Internal Collaboration:
- All project data is shared through centralized platforms (e.g., GitHub, institutional drives) with controlled access based on group roles.
- Only non-sensitive data (e.g., pipeline outputs, summaries) are shared openly within the team.
- Sensitive metadata is shared only with relevant team members via encrypted, access-controlled folders.
External Collaborators:
- Collaborators outside the core team must sign data use agreements before receiving access to any patient-related data.
- Only pseudonymized or aggregated data will be shared externally unless explicit consent and ethical approval are in place.
Publication and Public Release:
- Raw sequencing data and relevant processed outputs may be deposited in public repositories (e.g., ENA, NCBI SRA) after de-identification and approval.
- Sample metadata shared publicly will be minimal and fully anonymized.
- Visualizations and summary reports (e.g., dashboard outputs, PDF reports) may be shared publicly as long as they contain no identifiable patient information.
Licensing:
- Public data and code will be released under an open license (e.g., CC BY 4.0 or MIT), unless restricted by data source agreements.

Before sharing any data externally, ensure that patient privacy is preserved and institutional policies are followed.

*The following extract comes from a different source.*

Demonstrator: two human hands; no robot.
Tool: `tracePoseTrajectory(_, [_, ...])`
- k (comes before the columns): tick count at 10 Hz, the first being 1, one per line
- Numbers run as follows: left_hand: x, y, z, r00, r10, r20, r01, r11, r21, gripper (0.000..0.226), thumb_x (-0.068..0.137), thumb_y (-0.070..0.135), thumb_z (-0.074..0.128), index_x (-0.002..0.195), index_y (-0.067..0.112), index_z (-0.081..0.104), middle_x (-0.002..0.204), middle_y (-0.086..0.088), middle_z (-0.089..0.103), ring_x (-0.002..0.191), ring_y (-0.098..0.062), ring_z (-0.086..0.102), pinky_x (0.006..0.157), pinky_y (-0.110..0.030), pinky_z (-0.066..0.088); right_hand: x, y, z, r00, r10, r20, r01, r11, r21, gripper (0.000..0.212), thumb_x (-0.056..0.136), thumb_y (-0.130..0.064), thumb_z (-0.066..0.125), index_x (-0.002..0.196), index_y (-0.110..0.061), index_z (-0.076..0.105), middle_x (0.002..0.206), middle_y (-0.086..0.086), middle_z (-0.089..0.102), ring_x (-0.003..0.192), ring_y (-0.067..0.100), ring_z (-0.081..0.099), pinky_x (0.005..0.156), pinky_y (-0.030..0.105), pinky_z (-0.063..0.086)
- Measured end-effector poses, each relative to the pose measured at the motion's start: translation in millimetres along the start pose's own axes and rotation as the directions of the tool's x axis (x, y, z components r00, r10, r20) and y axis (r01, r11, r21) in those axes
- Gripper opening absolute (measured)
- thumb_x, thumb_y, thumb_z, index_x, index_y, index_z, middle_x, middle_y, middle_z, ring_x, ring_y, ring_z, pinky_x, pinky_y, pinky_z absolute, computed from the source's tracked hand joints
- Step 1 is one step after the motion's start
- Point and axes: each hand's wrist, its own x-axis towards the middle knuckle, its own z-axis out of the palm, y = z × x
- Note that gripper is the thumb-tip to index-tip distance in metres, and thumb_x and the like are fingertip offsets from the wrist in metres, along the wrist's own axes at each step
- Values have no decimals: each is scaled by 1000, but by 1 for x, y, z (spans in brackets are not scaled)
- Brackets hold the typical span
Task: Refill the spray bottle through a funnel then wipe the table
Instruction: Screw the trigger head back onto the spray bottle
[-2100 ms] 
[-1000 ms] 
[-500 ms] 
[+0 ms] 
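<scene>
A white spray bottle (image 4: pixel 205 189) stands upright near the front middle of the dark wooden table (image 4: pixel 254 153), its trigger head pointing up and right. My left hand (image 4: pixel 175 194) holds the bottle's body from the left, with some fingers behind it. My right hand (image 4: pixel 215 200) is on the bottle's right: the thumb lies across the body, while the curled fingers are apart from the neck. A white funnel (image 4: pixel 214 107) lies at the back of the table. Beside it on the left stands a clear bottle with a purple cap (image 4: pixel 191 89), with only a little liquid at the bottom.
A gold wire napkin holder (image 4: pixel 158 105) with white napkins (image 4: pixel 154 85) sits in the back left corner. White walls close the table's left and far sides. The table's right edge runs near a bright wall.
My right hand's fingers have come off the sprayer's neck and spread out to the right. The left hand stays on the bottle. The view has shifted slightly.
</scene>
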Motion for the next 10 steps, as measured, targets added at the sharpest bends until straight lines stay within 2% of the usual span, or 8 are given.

7. Versioning and Documentation Strategy

Proper versioning and documentation are essential to ensure reproducibility, traceability, and regulatory compliance in the microbiota classification pipeline. This section outlines how both raw data and analysis workflows are tracked over time.

Data Versioning

To ensure that each analysis is reproducible and auditable, versioning will be implemented at both the data and pipeline levels:

Pipeline Versioning
- Each release of the analysis pipeline will be versioned using semantic versioning (e.g., v1.2.0).
- Major changes (e.g., algorithm updates or parameter overhauls) will increment the major version.
- Minor improvements or non-breaking updates will increment the minor version.
Data Version Control
- Raw and processed datasets will be tracked using DVC (Data Version Control).
- Each dataset snapshot will be associated with:
  - A commit hash from the Git repository
  - Pipeline version used
Sample-Level Tracking
- Each sample is assigned a persistent, unique SampleID from the hospital barcode system.
- Analysis outputs are tagged with metadata including the sample origin, sequencing run ID, and processing date.

Documentation Protocols

All datasets and pipeline runs will be documented through standardized and automated methods:

Pipeline Execution Logs
- Every run generates logs capturing:
  - Execution timestamp
  - User/analyst ID
  - Hardware/compute environment
  - Parameters used
- Logs stored as .log files alongside output directories.
Metadata Records
- Structured using JSON/YAML/CSV.
- Fields include:
  - SampleID
  - Collection date
  - DNA extraction protocol
  - Sequencing run details
  - ...
README Files
- Each analysis directory will include a README.md detailing:
  - Purpose of the run
  - Date and responsible person
  - Pipeline version
  - Key findings or issues
CHANGELOGs
- Maintained at the repository level.
- Records each update to the pipeline with timestamps, authors, and descriptions of changes.